I don't see how getting a ClassCastException is any better than a NullPointerException. Even though you've created a new type, neither you nor the compiler is any better position...

RE: nullable pointers

Posted Apr 1, 2011 8:22 UTC (Fri) by nybble41 (subscriber, #55106) [Link]

The example was simply to show that you don't need all pointers to be nullable to have linked lists. The advantages for this case are minimal, since linked lists specifically depend on the 'next' pointer being nullable. However, linked lists are a hardly representative of pointers in general, particularly in a language like Java where all objects are accessed via pointers. The benefit of making pointers non-nullable by default is in the majority of cases where nulls are nothing but a source of runtime exceptions.

The advantages tend to be more pronounced in languages like Haskell, however, which have more advanced type systems which handle this sort of subtyping without any need for runtime casts. As you point out, in Java you would need to explicitly cast from List<T> to ListNil<T> or ListCons<T>, an operation which can fail in much the same manner as dereferencing a null pointer.

RE: nullable pointers

Posted Apr 1, 2011 13:33 UTC (Fri) by HelloWorld (guest, #56129) [Link]

> Sure, but you still have a specialised nil type. Whether you use a null reference on a List type to denote the end of the list or a special EmptyList class, it still means your code has to take to check what exactly the reference is pointing to before going through it to avoid a runtime exception.
How many times do you want me to repeat this?
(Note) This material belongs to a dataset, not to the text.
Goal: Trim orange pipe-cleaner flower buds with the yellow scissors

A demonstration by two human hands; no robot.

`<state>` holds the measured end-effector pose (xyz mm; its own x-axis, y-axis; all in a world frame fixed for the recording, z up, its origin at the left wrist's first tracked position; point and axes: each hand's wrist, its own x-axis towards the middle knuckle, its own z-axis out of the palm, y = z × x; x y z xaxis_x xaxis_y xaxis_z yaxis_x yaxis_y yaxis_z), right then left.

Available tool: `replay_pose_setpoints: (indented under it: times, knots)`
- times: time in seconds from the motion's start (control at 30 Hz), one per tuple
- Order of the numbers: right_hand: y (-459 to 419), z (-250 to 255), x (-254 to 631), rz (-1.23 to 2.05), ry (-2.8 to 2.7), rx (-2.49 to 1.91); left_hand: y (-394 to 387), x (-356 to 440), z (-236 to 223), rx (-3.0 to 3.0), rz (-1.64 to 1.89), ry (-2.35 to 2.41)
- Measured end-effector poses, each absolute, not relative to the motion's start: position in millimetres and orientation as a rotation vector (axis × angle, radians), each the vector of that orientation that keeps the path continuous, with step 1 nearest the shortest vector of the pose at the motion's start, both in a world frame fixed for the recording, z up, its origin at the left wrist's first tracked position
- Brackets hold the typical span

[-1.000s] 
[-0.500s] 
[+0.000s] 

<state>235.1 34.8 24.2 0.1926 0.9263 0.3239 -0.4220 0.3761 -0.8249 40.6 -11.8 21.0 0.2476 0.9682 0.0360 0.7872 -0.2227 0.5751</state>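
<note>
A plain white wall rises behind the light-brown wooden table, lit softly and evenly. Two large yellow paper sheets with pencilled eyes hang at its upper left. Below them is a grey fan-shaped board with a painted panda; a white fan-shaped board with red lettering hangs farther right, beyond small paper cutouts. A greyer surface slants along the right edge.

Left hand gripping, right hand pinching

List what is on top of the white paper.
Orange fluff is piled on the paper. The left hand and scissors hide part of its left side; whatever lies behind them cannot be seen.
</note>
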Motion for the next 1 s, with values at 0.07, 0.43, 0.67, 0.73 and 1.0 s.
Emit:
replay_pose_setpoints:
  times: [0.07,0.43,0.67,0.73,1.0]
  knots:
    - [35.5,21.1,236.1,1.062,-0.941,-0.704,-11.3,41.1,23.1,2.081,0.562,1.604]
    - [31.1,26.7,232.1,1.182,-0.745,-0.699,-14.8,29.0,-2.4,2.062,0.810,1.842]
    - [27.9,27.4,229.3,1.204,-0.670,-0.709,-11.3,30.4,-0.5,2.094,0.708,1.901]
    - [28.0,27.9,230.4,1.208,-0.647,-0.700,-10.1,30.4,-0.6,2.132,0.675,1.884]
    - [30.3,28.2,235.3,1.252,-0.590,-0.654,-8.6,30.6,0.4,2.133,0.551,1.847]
The fact that you need a way to represent the empty list does not mean that you need nullable pointers _everywhere_, even where they _don't_ have any purpose (unlike the list case).

RE: nullable pointers

Posted Apr 1, 2011 14:25 UTC (Fri) by paulj (subscriber, #341) [Link]

That isn't what you were arguing earlier though. You have been arguing that nullable types are *always* a bad thing (in a grandparent to this post) and there is *never* a need for them (to paraphrase several other comments of yours).

To my mind, having to go from checking the value of a reference to checking other properties of a composite object (the type, or a length attribute), and still being left open to runtime-exceptions (with a different name) if you forget, means you still are facing fundamentally the same problem.

Can the compiler maybe catch a couple more problems it wouldn't otherwise. Sure. Is it a silver bullet? Sadly, still no.